Supreme Court slaps down Cali violent video game ban

The U.S. Supreme Court has struck down a controversial California law that would have prohibited the sale of “violent” video games to minors in a landmark 7-2 vote.

According to Justice Antonin Scalia, the proposed ban is utterly unconstitutional and infringes on free speech rights.

The nation’s highest court also rejected California’s insistence that violent games are equivalent to sexual material – which the state can supposedly restrict to “protect” children.

“Even where the protection of children is the object, the constitutional limits on governmental action apply,” Justice Antonin Scalia wrote in the court’s ruling.

Nevertheless, Justices Stephen Breyer and Clarence Thomas dissented, while Chief Justice John Roberts and Justice Samuel Alito stated they would have issued a narrower ruling.

“‘The Freedom of Speech,’ as originally understood does not include a right to speak to minors without going through the minors’ parents or guardians,” Thomas opined. 


Scalia, however, disagreed with the interpretation of the First Amendment as offered by Thomas.

“California’s argument would fare better if there were a longstanding tradition in this country of specially restricting children’s access to depictions of violence, but there is none. Certainly the  books we give children to read—or read to them when they are younger—contain no shortage of gore. Grimm’s Fairy Tales, for example,  are grim indeed.  As her just deserts for trying to poison Snow White, the wicked queen is made to dance in red hot slippers ’till she fell dead on the floor, a sad example of envy and jealousy.’

“… [And] because the Act imposes a restriction on the content of protected speech, it is invalid unless California can demonstrate that it passes strict scrutiny – that is, unless it is justified by a compelling government interest and is narrowly drawn to serve that interest… [But] California cannot meet that standard. At the outset, it acknowledges that it cannot show a direct causal link between violent video games and harm to minors.
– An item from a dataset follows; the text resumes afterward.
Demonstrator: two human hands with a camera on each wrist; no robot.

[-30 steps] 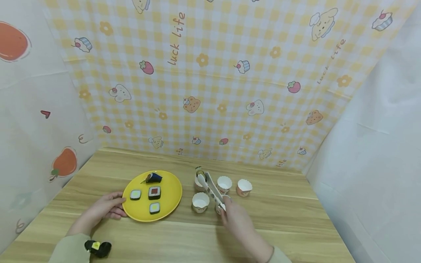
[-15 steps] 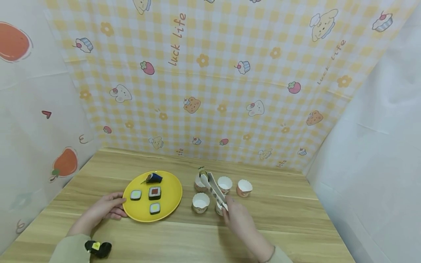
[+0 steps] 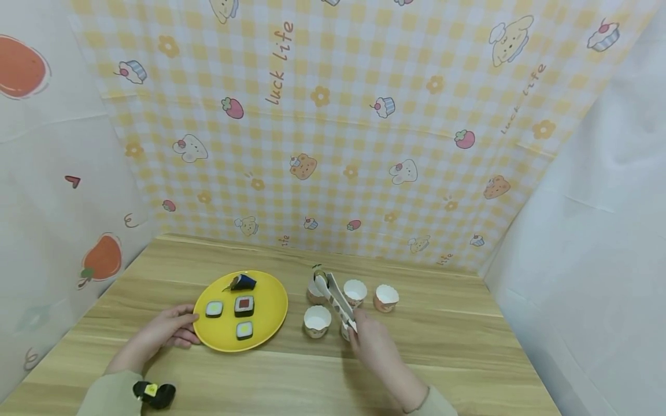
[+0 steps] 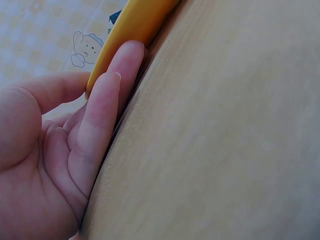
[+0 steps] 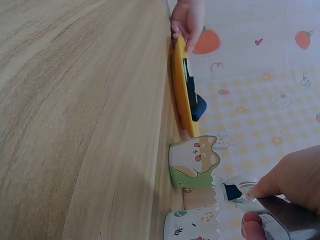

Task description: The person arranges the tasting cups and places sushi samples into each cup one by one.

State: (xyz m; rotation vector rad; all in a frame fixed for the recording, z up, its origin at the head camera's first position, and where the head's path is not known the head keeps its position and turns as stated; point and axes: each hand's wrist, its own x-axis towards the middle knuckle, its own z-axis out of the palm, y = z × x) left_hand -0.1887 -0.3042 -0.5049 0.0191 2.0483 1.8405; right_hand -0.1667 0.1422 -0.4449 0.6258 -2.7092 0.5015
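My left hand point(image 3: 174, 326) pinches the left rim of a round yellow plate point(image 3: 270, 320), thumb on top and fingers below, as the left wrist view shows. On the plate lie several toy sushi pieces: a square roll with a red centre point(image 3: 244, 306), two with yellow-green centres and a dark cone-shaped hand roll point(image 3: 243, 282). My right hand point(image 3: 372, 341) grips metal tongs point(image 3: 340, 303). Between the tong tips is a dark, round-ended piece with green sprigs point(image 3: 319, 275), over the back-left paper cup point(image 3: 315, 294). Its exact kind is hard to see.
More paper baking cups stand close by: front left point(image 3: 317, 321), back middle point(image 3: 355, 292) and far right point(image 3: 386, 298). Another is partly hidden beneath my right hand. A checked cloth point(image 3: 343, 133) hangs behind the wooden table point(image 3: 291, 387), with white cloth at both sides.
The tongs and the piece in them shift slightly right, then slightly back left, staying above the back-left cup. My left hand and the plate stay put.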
“…As a means of assisting concerned parents [the Act] is seriously overinclusive because it abridges the First Amendment rights of young people whose parents (and aunts and uncles) think violent video games are a harmless pastime… The overbreadth in achieving one goal is not cured by the underbreadth in achieving the other. Legislation such as this, which is neither fish nor fowl, cannot survive strict scrutiny.”